Legal issues regaurding pitocin augmentation

Specialties Ob/Gyn

Published

Specializes in Cardiac, and L&D.

I work with a Dr. who frequently admits pt's over the phone and wants us to start pitocin before she has ever been to evaluate the pt. The pt hasn't been consented and we don't have written orders. There have been times when I have stated that I'm concerned and she states that she will consent the pt over the phone. Can you legally consent the pt over the phone? Can you take a TO for pitocin augmentation? Most of the nurses I work with refuse to with this Dr. I'm just wondering if there is a way to cover myself and accomidate the Dr. In other specialties you are allowed to take TO for drugs that could be considered to have equal or greater consequences. This same Dr. frequently orders the RN's to restart the pitocin after uterine resusitation without re-evaluating the pt. If I document very clearly our conversation and the pt's condition does that cover me legally? Any advice or clarity regaurding our legal responsibility during pit aug would be greatly appreciated.

What do you mean consent the pt over the phone? Does your admission consent not cover all obstetric interventions?

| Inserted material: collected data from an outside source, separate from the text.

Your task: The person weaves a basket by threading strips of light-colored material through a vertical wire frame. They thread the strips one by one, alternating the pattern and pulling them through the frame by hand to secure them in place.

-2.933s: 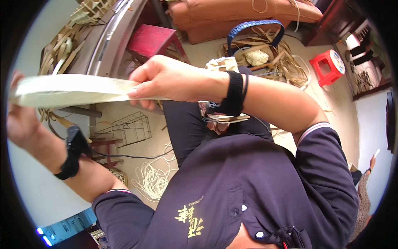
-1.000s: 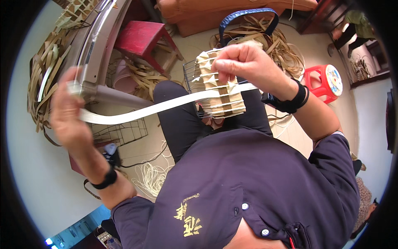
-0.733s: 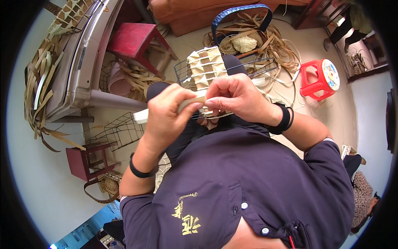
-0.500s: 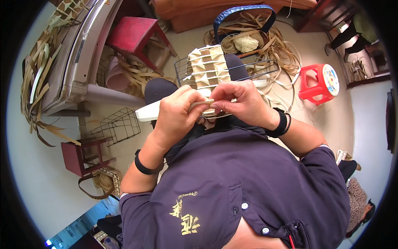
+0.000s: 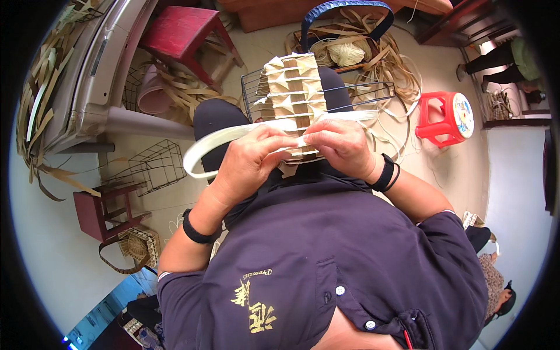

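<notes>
A black wire basket frame (image 5: 252, 96) rests across my lap, its middle covered by a woven band (image 5: 294, 87) of cream folded strips and a brown strip. My left hand (image 5: 252, 156) is closed in a pinch at the near end of this weave. A flat cream strip (image 5: 197, 153) passes under its fingers and bends in a wide loop to the left. My right hand (image 5: 345, 146) pinches the same strip close to the left fingertips. The fingers hide the exact spot where strip and weave meet.
A red plastic stool (image 5: 446, 118) stands at the right. Ahead lie a blue-handled basket (image 5: 348, 9) and heaped tan strips (image 5: 391, 70). At the left are a red wooden stool (image 5: 178, 35), a pink bucket (image 5: 154, 90), a wire frame (image 5: 157, 166) and a small dark stool (image 5: 96, 213).
The strip has gone from a straight end jutting left to a wide loop there. Both hands have shifted slightly and now bear on the weave's near end.
</notes>
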`<state>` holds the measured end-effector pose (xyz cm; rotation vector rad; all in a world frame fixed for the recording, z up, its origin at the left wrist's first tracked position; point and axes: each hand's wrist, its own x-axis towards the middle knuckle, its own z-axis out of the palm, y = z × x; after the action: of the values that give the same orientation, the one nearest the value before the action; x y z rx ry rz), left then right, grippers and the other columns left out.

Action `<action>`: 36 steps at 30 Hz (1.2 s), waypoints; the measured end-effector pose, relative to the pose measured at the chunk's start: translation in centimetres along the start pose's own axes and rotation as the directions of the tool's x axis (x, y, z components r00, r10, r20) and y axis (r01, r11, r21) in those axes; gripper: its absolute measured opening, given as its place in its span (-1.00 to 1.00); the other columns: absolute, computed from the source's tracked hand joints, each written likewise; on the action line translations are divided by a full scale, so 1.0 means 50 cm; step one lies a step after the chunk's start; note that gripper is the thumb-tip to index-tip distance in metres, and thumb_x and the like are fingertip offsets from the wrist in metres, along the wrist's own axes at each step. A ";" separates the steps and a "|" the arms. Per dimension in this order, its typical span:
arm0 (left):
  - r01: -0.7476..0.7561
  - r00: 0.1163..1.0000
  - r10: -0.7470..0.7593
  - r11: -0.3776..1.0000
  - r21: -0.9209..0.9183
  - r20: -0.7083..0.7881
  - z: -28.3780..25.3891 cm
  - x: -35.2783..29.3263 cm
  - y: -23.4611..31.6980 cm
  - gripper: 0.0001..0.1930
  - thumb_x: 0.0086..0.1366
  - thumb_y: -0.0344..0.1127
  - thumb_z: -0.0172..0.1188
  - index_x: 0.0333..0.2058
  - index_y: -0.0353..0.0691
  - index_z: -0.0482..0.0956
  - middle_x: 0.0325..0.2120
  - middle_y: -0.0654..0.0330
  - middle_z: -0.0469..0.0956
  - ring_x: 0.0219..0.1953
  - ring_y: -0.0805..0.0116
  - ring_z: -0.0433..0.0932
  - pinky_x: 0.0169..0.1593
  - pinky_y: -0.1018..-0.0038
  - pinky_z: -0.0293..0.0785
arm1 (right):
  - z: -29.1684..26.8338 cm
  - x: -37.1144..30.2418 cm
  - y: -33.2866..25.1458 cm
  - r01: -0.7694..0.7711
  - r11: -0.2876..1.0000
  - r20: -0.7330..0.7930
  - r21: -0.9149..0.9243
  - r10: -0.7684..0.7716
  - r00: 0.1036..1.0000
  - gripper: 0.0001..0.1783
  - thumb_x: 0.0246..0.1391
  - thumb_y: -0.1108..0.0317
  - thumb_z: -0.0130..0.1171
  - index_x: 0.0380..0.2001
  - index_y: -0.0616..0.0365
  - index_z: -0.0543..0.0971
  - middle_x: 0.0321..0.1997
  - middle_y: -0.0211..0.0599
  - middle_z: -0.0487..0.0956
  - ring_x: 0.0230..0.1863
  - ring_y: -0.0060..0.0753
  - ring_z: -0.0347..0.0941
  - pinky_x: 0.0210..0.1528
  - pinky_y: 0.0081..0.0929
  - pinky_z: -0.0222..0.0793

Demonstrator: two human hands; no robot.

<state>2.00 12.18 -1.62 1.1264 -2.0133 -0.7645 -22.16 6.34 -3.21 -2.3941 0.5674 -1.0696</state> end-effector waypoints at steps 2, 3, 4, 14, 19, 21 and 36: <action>-0.012 1.000 0.014 0.992 0.127 -0.018 0.004 -0.002 -0.011 -0.69 0.18 -0.58 0.37 -0.10 -0.12 0.73 -0.22 0.15 0.63 -0.23 0.22 0.67 -0.19 0.40 0.60 | 0.000 -0.019 0.009 -0.059 0.998 0.023 -0.030 0.059 0.998 -0.78 -0.05 0.61 0.33 -0.28 0.15 0.67 -0.30 -0.25 0.67 -0.32 -0.15 0.64 -0.28 -0.34 0.55; 0.000 1.000 0.004 0.984 0.176 -0.018 0.004 -0.003 -0.015 -0.70 0.18 -0.56 0.37 -0.11 -0.11 0.74 -0.24 0.15 0.62 -0.24 0.22 0.67 -0.20 0.39 0.60 | -0.004 -0.027 0.010 -0.063 0.998 0.021 -0.029 0.064 0.998 -0.78 -0.05 0.61 0.33 -0.28 0.15 0.67 -0.30 -0.25 0.67 -0.32 -0.15 0.64 -0.28 -0.34 0.55; -0.008 1.000 0.003 0.956 0.293 0.018 0.001 -0.001 -0.017 -0.71 0.19 -0.53 0.34 -0.12 -0.08 0.73 -0.27 0.17 0.59 -0.29 0.23 0.65 -0.23 0.36 0.60 | -0.009 -0.037 0.011 -0.111 0.992 0.028 -0.063 0.113 0.993 -0.80 -0.02 0.60 0.33 -0.27 0.14 0.68 -0.30 -0.24 0.67 -0.33 -0.15 0.64 -0.30 -0.34 0.54; -0.259 0.926 0.005 0.737 0.624 0.379 0.006 0.068 0.009 -0.82 0.20 -0.36 0.17 -0.22 -0.08 0.66 -0.30 0.16 0.43 -0.21 0.21 0.54 -0.14 0.32 0.52 | -0.019 -0.081 0.019 -0.223 0.963 0.059 -0.153 0.234 0.970 -0.82 0.01 0.54 0.34 -0.26 0.14 0.68 -0.37 -0.25 0.59 -0.38 -0.13 0.57 -0.36 -0.28 0.48; -0.308 0.925 0.106 0.773 0.555 0.366 0.012 0.072 -0.008 -0.81 0.17 -0.38 0.19 -0.23 -0.08 0.66 -0.29 0.17 0.44 -0.21 0.20 0.52 -0.15 0.28 0.50 | -0.015 -0.094 0.025 -0.241 0.961 0.049 -0.134 0.250 0.967 -0.81 0.00 0.54 0.35 -0.25 0.15 0.67 -0.37 -0.24 0.57 -0.36 -0.13 0.57 -0.35 -0.28 0.48; -0.285 0.943 0.126 0.784 0.551 0.309 0.018 0.050 -0.032 -0.76 0.15 -0.42 0.20 -0.18 -0.07 0.67 -0.25 0.16 0.45 -0.22 0.19 0.51 -0.15 0.27 0.48 | -0.014 -0.096 0.027 -0.246 0.961 0.039 -0.125 0.252 0.967 -0.81 0.01 0.54 0.34 -0.25 0.15 0.67 -0.36 -0.23 0.57 -0.35 -0.11 0.57 -0.35 -0.27 0.48; -0.320 0.946 0.242 0.817 0.480 0.218 0.073 0.039 -0.051 -0.76 0.15 -0.45 0.24 -0.18 -0.18 0.69 -0.13 0.17 0.62 -0.04 0.18 0.60 0.09 0.23 0.50 | 0.003 -0.088 0.030 -0.367 0.930 -0.026 -0.014 0.367 0.930 -0.85 0.06 0.57 0.30 -0.28 0.15 0.65 -0.37 -0.22 0.58 -0.38 -0.08 0.59 -0.35 -0.31 0.50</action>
<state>-0.45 9.90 -5.14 1.0283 -2.5280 -0.1564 -25.01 7.50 -6.70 -2.1734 0.9917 -0.9272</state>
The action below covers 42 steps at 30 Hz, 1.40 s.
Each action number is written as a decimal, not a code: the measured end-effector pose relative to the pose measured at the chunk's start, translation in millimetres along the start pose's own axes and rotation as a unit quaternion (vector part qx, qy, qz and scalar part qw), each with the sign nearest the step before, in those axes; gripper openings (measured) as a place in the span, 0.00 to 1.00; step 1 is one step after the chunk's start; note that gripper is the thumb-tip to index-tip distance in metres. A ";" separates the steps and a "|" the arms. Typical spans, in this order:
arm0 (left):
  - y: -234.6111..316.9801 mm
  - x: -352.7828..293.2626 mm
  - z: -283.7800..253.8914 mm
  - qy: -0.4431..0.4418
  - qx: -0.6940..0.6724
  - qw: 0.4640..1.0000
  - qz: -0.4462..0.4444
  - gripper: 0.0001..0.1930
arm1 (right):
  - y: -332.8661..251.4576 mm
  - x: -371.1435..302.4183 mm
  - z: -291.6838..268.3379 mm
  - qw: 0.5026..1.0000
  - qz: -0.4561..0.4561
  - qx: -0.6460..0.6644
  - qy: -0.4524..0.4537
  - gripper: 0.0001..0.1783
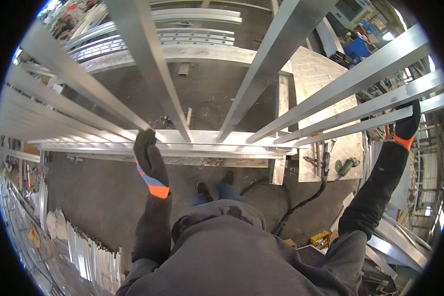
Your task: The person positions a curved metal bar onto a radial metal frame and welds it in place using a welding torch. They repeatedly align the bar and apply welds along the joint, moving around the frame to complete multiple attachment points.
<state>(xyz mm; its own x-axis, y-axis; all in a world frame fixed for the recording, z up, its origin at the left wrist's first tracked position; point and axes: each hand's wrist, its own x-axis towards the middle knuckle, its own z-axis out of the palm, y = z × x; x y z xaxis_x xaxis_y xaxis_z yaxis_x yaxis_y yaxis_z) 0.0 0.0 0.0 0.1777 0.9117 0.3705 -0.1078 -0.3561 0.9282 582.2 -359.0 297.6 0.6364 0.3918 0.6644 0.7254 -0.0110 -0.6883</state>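
Note:
A large railing panel of silvery metal bars (155,74) stands in front of me, its bars rising from a bottom rail (202,137). My left hand (152,160), in a dark glove with an orange cuff, is closed at the foot of one bar, just by the rail. Far out to the right, my right hand (407,123), in the same kind of glove, grips the panel's outermost bar (380,120). The fingertips of both hands are partly hidden.
At the right, a pale worktop (325,89) holds pliers (311,161), a cabled torch (326,158) and an angle grinder (348,166). A thick black cable (301,209) runs to the floor. Metal lengths (93,256) stand at lower left; more lie on a beam (197,37) beyond the panel.

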 end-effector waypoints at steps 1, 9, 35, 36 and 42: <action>21.1 12.1 14.0 0.015 -0.023 0.998 0.060 0.24 | 10.7 -8.4 2.1 0.999 -0.049 -0.014 0.017 0.19; 67.8 93.5 74.5 0.011 0.008 0.992 0.126 0.26 | 162.8 -89.8 -4.4 0.939 0.126 0.288 -0.137 0.15; 47.3 109.1 99.0 0.022 -0.271 0.962 0.023 0.18 | 210.9 -124.6 71.7 0.961 0.166 0.218 -0.023 0.20; 45.3 109.4 97.6 0.024 -0.263 0.964 0.041 0.18 | 207.5 -123.9 68.3 0.948 0.178 0.262 -0.018 0.20; 64.0 110.8 95.2 0.046 -0.067 0.991 0.105 0.33 | 157.8 -182.6 101.7 0.966 0.184 0.165 -0.077 0.24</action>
<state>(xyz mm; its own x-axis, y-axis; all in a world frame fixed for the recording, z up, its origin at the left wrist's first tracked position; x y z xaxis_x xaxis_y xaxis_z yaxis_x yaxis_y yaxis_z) 105.9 58.7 103.7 0.0486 0.8372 0.5447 -0.2635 -0.5153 0.8155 553.8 -338.7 38.0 0.7697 0.5505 0.3234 0.3180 0.1086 -0.9418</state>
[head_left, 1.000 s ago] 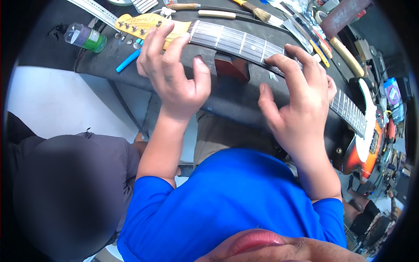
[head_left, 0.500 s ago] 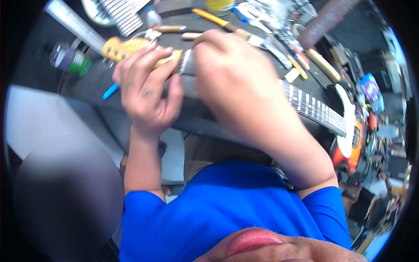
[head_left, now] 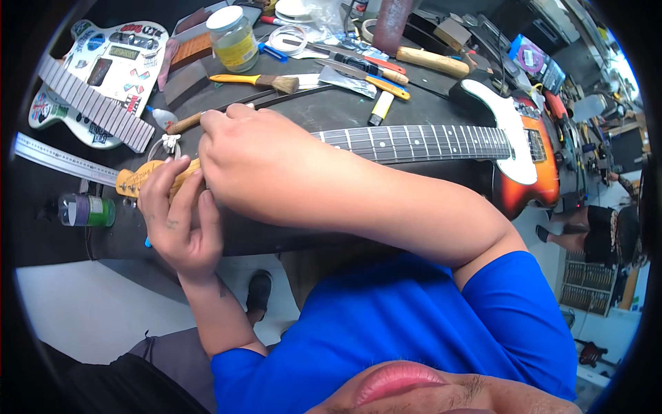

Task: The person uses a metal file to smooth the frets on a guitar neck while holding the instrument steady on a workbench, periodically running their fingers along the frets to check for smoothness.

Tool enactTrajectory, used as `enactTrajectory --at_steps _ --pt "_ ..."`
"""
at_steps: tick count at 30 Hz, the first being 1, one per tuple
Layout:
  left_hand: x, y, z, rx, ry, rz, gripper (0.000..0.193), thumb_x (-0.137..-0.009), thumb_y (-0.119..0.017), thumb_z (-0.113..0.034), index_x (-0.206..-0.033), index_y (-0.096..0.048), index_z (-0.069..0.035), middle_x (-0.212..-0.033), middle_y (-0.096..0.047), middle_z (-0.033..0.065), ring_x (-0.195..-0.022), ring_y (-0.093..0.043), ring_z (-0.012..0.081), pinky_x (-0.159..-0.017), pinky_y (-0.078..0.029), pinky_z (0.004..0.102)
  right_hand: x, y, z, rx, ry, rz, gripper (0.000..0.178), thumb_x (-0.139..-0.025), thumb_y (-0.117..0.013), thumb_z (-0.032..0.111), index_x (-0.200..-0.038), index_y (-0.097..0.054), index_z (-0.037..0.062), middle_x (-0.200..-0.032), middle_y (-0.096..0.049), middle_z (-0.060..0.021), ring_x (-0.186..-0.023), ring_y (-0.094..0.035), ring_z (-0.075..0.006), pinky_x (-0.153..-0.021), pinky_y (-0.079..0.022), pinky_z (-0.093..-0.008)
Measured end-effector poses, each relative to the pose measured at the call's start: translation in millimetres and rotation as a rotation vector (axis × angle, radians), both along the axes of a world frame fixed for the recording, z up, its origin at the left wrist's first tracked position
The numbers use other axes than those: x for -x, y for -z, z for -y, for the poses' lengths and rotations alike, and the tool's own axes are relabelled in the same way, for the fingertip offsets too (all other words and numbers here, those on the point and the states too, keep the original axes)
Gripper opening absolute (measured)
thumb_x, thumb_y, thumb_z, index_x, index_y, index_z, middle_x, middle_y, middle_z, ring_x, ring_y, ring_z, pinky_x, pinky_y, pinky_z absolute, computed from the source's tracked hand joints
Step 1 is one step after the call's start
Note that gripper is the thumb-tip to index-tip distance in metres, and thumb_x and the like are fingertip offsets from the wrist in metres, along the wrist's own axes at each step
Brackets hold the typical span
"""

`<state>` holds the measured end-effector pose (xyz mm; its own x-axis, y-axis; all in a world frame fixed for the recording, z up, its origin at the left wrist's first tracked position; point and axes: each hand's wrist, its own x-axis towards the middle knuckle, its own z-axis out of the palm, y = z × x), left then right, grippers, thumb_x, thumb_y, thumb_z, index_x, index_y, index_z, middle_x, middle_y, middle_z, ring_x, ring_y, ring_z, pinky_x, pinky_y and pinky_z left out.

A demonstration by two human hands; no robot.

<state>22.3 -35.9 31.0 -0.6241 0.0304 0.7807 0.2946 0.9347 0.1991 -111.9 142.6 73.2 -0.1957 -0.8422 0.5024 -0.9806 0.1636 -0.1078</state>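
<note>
An electric guitar (head_left: pixel 420 142) lies across the dark workbench, its sunburst body at the right and its light wooden headstock (head_left: pixel 135 178) at the left. My left hand (head_left: pixel 181 224) is at the headstock, its bent fingers over the wood and its thumb pointing up beside my other hand. Curled over the neck's headstock end is my right hand (head_left: pixel 258 164). Its fingertips are hidden behind the knuckles, so whatever it may hold does not show. The right forearm passes in front of part of the fretboard.
Beyond the neck lie a paintbrush (head_left: pixel 255 81), a yellow-handled knife (head_left: pixel 386 87) and a wooden handle (head_left: pixel 433 62). A glass jar (head_left: pixel 233 43) stands behind them. Far left are a stickered white guitar body (head_left: pixel 103 65), a metal ruler (head_left: pixel 65 160) and a purple-green bottle (head_left: pixel 86 210).
The view has shifted and is sharper. My right hand has moved left along the neck, close against my left hand, covering the end of the fretboard that showed between them.
</note>
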Motion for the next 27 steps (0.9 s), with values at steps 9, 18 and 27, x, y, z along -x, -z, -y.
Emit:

And yes, we do take verbal and phone orders for Pitocin. Are you talking about pts sent in for induction or laboring pts not progressing? Many docs don't come in for a "put their hands on the pt" assessment. They rely on the nurse's assessment.

We are not allowed to use pitocin without an attending on the floor.

Altalorraine

We do pitocin inductions and augmentations all the time. We take telephone orders from MDs for this all the time as well. We do not do a specific consent for pitocin induction, even for VBACs, just our general hospital admission consent. We do, however, have them sign a procedural consent for cervidil induction.

It's gotten better, but sometimes our patients come in without realilzing they would need an IV or that there is a possibility that the induction may not work and they would have to come back again at a later date. If there is a problem, we will turn off the pit., but our docs are really good about coming in and looking at the strips if we ever have any questions.

Specializes in Cardiac, and L&D.

Our admission consents do cover OB procedures but there is a seperate anesthesia and blood products consent, these are signed upon admission. I feel these need to be signed and consented by the Dr. prior to the start of pit aug because as we all know things can happen quickly once you have stared pit and you can be in the OR before you know it. Thanks for your responses!

Our admission consents do cover OB procedures but there is a seperate anesthesia and blood products consent, these are signed upon admission. I feel these need to be signed and consented by the Dr. prior to the start of pit aug because as we all know things can happen quickly once you have stared pit and you can be in the OR before you know it. Thanks for your responses!

I'm still a little confused. So the docs get consent for blood products and for anesthetic? Our OB consent states condition: pregnancy, procedure: delivery and care of baby. That can be any type of delivery. They also include an I consent or an I do not consent for blood products check off.